(Work instructions)
Reproduce the entries below exactly, but only from the line containing "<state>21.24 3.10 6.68" to the line containing "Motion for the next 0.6", inclusive.

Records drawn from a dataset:
⁂
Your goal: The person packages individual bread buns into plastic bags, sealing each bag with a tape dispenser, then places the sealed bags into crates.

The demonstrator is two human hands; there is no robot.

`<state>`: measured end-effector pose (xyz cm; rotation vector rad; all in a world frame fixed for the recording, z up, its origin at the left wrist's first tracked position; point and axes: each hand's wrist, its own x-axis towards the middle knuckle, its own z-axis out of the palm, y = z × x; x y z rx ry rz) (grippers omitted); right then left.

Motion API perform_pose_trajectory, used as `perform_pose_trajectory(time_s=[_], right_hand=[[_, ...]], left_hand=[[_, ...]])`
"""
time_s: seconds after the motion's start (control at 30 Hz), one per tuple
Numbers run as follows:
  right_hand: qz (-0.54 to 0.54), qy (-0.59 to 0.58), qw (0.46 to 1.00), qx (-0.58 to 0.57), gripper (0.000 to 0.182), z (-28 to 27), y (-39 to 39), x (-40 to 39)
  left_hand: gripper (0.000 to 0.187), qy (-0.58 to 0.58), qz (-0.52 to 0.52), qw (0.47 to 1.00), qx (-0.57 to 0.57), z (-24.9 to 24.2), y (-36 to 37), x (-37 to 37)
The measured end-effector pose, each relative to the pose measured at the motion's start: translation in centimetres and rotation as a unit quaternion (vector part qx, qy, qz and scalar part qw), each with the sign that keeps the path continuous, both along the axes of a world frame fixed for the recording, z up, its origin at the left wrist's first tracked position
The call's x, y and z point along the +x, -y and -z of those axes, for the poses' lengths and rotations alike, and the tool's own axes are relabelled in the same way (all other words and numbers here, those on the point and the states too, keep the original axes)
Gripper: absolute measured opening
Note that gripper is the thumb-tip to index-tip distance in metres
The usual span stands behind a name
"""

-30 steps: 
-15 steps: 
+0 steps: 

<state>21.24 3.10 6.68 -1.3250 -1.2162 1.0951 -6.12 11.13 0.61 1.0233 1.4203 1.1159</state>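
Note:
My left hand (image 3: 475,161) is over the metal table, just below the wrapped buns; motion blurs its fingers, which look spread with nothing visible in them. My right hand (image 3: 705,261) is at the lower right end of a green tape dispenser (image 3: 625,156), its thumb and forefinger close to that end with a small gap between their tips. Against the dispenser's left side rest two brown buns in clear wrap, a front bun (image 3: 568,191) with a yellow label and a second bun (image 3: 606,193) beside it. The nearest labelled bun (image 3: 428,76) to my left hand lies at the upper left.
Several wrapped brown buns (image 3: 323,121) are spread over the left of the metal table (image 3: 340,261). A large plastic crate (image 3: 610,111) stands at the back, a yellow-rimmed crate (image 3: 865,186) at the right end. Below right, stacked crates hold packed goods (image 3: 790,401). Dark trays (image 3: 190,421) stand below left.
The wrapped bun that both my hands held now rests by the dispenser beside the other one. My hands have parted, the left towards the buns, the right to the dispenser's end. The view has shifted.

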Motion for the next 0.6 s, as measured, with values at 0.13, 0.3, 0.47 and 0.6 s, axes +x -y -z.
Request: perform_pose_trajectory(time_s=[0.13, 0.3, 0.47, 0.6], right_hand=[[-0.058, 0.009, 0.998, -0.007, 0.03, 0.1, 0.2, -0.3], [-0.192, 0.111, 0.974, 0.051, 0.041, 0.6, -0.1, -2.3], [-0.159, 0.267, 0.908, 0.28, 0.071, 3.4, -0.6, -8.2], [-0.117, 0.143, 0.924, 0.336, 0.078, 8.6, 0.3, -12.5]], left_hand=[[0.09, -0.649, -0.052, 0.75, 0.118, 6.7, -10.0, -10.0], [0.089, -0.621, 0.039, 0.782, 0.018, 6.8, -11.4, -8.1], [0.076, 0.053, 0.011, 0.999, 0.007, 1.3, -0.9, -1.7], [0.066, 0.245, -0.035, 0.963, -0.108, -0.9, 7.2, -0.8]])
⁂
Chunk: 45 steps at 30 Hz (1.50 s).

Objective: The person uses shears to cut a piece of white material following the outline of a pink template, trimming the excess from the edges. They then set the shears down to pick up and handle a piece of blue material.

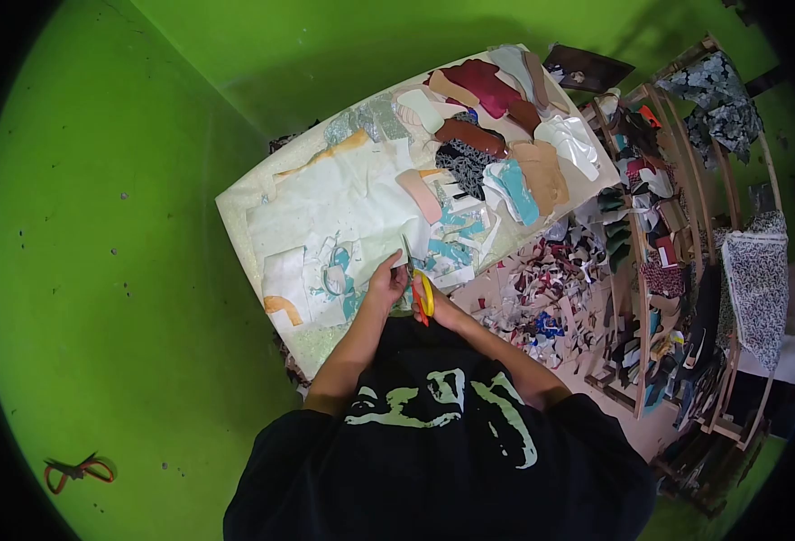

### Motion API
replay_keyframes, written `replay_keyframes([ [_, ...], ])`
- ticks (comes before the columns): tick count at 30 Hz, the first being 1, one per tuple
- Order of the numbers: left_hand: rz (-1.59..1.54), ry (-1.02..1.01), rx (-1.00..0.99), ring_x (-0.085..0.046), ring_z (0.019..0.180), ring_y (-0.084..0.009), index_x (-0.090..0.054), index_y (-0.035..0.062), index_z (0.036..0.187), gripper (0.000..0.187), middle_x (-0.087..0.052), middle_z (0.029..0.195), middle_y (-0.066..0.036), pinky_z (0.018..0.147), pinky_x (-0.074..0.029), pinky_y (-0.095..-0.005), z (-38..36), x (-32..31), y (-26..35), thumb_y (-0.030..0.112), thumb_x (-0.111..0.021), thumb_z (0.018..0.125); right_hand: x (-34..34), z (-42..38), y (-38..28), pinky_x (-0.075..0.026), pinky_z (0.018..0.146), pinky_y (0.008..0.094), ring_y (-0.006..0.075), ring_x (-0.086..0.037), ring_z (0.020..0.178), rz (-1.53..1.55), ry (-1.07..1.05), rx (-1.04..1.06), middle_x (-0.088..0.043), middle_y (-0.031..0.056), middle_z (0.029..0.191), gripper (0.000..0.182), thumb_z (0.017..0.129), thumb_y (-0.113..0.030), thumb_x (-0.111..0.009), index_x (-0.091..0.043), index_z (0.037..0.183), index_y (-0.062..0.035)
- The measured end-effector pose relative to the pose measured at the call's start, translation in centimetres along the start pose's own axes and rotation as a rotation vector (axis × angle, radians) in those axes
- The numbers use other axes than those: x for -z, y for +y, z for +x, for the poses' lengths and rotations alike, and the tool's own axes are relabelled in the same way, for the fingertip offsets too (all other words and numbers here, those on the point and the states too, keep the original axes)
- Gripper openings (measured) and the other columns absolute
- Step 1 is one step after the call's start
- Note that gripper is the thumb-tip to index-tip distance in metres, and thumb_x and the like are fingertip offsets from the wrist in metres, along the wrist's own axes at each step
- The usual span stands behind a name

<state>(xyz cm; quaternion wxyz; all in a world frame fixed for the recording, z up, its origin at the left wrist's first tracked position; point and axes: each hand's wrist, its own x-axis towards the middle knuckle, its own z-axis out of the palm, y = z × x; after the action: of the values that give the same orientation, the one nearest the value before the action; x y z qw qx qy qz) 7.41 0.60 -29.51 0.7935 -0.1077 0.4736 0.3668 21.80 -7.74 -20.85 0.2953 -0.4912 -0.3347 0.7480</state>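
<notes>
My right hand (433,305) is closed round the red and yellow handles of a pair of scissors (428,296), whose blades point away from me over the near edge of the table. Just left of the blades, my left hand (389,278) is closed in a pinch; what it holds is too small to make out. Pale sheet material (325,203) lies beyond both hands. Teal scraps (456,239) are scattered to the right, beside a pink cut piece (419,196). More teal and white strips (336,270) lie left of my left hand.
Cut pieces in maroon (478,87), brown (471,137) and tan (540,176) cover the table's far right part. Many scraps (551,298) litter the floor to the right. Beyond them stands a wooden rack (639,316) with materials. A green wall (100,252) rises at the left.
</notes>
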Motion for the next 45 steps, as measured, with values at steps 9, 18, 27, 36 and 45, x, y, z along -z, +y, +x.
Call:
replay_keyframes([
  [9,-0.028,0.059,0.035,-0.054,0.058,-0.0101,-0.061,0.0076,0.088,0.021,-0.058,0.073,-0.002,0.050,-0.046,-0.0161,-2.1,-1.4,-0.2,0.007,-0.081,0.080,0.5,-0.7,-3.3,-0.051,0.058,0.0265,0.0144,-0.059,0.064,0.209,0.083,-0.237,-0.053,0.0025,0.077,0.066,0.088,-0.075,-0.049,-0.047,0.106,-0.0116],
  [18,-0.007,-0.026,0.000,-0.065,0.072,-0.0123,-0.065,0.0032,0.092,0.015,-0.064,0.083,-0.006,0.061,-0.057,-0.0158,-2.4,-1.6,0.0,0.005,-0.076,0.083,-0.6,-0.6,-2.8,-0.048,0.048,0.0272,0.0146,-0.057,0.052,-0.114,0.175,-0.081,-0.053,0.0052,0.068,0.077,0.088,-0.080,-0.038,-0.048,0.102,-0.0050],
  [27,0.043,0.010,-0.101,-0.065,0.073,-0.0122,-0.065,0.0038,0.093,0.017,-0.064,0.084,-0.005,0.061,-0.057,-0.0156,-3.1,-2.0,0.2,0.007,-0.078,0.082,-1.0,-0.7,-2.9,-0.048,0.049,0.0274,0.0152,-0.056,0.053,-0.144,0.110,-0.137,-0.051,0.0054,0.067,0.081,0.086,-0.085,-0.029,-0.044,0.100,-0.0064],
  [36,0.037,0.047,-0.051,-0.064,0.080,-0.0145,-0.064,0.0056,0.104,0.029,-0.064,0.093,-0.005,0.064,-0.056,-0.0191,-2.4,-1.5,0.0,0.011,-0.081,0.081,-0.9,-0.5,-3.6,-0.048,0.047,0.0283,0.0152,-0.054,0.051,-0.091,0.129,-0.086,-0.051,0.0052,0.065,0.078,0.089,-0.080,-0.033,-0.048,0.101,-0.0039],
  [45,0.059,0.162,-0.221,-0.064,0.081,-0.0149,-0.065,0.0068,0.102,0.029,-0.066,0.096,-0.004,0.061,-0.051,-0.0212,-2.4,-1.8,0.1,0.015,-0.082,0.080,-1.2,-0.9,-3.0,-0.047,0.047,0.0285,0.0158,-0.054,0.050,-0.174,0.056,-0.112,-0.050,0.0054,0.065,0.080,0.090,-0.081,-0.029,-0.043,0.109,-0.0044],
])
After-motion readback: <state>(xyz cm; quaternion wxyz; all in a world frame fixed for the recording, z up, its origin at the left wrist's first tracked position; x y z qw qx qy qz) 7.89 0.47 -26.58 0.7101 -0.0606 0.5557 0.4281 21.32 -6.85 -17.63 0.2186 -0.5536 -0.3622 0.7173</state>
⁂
(Result for this exercise)
<state>21.24 3.10 6.68 -1.3250 -1.2162 1.0951 -6.12 11.13 0.61 1.0233 1.4203 1.1159</state>
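Note:
My left hand (image 3: 475,161) is over the metal table, just below the wrapped buns; motion blurs its fingers, which look spread with nothing visible in them. My right hand (image 3: 705,261) is at the lower right end of a green tape dispenser (image 3: 625,156), its thumb and forefinger close to that end with a small gap between their tips. Against the dispenser's left side rest two brown buns in clear wrap, a front bun (image 3: 568,191) with a yellow label and a second bun (image 3: 606,193) beside it. The nearest labelled bun (image 3: 428,76) to my left hand lies at the upper left.
Several wrapped brown buns (image 3: 323,121) are spread over the left of the metal table (image 3: 340,261). A large plastic crate (image 3: 610,111) stands at the back, a yellow-rimmed crate (image 3: 865,186) at the right end. Below right, stacked crates hold packed goods (image 3: 790,401). Dark trays (image 3: 190,421) stand below left.
The wrapped bun that both my hands held now rests by the dispenser beside the other one. My hands have parted, the left towards the buns, the right to the dispenser's end. The view has shifted.
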
Motion for the next 0.6 s, as measured, with values at 0.13, 0.3, 0.47 and 0.6 s, axes +x -y -z.

This output has been given in full.